Uploaded image for project: 'OpenShift Bugs'
  1. OpenShift Bugs
  2. OCPBUGS-22706

Targeting a namespace with a second AdminPolicyBasedExternalRoute isn't blocked/reported as an error.

XMLWordPrintable

    • No
    • False
    • Hide

      None

      Show
      None

      Description of problem:

      While reviewing doc on the prerelease version here we state:

      "Each namespace that a AdminPolicyBasedExternalRoute CR targets cannot be selected by any other AdminPolicyBasedExternalRoute CR. A namespace cannot have concurrent secondary external gateways."

      Later again on table 1, spec.from's description:

      A namespace can be targeted by only one AdminPolicyBasedExternalRoute CR. If a namespace is selected by more than one AdminPolicyBasedExternalRoute CR, a failed error status occurs on the second and subsequent CRs targeting the same namespace.
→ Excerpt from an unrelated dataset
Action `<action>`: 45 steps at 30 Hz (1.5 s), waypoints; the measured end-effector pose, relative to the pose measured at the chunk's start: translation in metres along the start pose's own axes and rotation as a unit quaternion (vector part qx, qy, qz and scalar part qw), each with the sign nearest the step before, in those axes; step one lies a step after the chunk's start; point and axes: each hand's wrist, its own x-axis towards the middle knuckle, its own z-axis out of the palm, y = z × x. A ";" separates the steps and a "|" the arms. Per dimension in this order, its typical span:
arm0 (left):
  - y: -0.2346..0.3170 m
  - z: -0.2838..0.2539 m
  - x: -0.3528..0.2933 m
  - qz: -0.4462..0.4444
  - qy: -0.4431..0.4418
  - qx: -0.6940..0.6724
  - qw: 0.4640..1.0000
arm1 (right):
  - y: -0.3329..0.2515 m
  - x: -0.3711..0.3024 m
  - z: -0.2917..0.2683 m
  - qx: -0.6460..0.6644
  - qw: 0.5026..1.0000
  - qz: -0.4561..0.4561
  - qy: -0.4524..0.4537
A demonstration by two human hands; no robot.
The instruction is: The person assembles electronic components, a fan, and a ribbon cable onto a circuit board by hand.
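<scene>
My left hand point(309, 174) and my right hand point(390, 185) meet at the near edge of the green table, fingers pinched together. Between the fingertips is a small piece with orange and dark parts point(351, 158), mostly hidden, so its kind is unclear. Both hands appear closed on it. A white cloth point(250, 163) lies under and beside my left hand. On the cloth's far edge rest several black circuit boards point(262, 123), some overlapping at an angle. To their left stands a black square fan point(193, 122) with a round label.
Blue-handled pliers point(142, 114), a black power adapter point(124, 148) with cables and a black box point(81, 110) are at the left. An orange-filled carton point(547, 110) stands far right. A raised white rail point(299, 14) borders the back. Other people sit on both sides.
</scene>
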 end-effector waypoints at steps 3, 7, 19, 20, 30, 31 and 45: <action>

      Confirm this sort of happens, only one policy can effectively target a namespace at any given time, however if we try to apply/override the first policy with a second policy targeting the same namespace, we get the usual vanilla  "policy applied" message, in reality a silent failure is masked here. 

      The above behavior is misleading and may confuse customers, as they might think a second policy was indeed applied, owing that no error or "a failed error status" was reported as feedback while applying said policy. Upon checking they'll find out the first policy remains in affect whilst the second policy doesn't induce any of the expected route changes. 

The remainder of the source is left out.